What this task involves: Up to and including the line that contains "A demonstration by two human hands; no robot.", return every line from the start of the data, unchanged.
▼
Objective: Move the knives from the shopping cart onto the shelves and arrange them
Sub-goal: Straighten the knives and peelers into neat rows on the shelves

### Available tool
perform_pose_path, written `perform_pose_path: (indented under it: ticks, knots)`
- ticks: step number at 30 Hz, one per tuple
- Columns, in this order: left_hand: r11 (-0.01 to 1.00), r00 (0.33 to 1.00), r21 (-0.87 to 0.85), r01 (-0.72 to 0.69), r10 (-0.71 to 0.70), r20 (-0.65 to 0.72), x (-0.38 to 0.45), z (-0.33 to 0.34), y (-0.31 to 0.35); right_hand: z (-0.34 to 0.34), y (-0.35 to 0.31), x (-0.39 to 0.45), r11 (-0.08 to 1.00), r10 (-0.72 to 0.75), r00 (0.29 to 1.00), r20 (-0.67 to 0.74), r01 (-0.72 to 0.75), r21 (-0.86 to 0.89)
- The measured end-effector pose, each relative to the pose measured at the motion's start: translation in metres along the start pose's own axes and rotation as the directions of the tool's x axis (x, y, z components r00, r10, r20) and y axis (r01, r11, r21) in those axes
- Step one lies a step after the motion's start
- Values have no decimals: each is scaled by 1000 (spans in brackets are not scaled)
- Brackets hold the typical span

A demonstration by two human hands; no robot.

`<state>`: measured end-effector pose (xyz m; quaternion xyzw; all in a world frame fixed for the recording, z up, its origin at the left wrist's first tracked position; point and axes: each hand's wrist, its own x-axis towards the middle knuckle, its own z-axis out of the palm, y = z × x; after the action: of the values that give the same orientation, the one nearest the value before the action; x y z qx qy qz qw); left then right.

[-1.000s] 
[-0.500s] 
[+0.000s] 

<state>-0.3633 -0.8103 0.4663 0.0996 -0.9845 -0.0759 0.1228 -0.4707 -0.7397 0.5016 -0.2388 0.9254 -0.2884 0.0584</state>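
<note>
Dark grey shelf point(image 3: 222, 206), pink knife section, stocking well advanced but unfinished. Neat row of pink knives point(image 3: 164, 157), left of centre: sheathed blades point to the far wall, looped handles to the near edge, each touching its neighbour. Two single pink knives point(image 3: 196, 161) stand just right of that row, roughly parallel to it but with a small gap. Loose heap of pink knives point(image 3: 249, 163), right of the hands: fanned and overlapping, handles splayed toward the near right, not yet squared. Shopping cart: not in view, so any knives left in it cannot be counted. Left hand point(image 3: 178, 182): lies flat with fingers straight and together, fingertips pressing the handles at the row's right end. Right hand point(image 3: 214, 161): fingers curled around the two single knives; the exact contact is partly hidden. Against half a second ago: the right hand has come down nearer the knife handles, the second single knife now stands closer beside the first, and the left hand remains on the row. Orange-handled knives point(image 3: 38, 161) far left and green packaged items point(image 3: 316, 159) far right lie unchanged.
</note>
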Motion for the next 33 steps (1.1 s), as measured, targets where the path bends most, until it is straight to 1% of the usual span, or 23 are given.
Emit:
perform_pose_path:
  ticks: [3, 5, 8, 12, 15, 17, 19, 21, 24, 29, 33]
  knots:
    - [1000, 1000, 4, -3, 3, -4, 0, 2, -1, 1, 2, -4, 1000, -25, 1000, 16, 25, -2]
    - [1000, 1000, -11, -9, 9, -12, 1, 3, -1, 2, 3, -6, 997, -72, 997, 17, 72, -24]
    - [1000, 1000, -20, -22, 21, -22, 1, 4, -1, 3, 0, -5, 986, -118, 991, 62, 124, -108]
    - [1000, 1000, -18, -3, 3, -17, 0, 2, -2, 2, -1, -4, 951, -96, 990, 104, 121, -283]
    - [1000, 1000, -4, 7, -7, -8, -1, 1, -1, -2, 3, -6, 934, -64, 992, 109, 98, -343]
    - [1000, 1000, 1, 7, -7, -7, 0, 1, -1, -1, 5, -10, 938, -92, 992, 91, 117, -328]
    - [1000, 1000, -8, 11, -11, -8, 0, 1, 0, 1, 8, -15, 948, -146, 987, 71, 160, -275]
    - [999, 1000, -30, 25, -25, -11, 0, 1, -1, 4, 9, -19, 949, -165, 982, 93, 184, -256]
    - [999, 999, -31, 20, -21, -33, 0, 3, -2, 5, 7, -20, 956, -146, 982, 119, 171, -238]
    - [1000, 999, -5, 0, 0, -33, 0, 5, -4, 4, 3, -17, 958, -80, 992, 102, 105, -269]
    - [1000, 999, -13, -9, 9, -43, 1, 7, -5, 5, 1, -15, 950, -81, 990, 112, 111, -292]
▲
Response box:
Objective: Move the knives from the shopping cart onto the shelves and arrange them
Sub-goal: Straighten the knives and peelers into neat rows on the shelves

### Available tool
perform_pose_path, written `perform_pose_path: (indented under it: ticks, knots)`
- ticks: step number at 30 Hz, one per tuple
- Columns, in this order: left_hand: r11 (-0.01 to 1.00), r00 (0.33 to 1.00), r21 (-0.87 to 0.85), r01 (-0.72 to 0.69), r10 (-0.71 to 0.70), r20 (-0.65 to 0.72), x (-0.38 to 0.45), z (-0.33 to 0.34), y (-0.31 to 0.35); right_hand: z (-0.34 to 0.34), y (-0.35 to 0.31), x (-0.39 to 0.45), r11 (-0.08 to 1.00), r10 (-0.72 to 0.75), r00 (0.29 to 1.00), r20 (-0.67 to 0.74), r01 (-0.72 to 0.75), r21 (-0.86 to 0.89)
- The measured end-effector pose, each relative to the pose measured at the motion's start: translation in metres along the start pose's own axes and rotation as the directions of the tool's x axis (x, y, z components r00, r10, r20) and y axis (r01, r11, r21) in those axes
- Step one lies a step after the motion's start
- Values have no decimals: each is scaled by 1000 (spans in brackets are not scaled)
- Brackets hold the typical span

A demonstration by two human hands; no robot.

The exercise has been answered in full.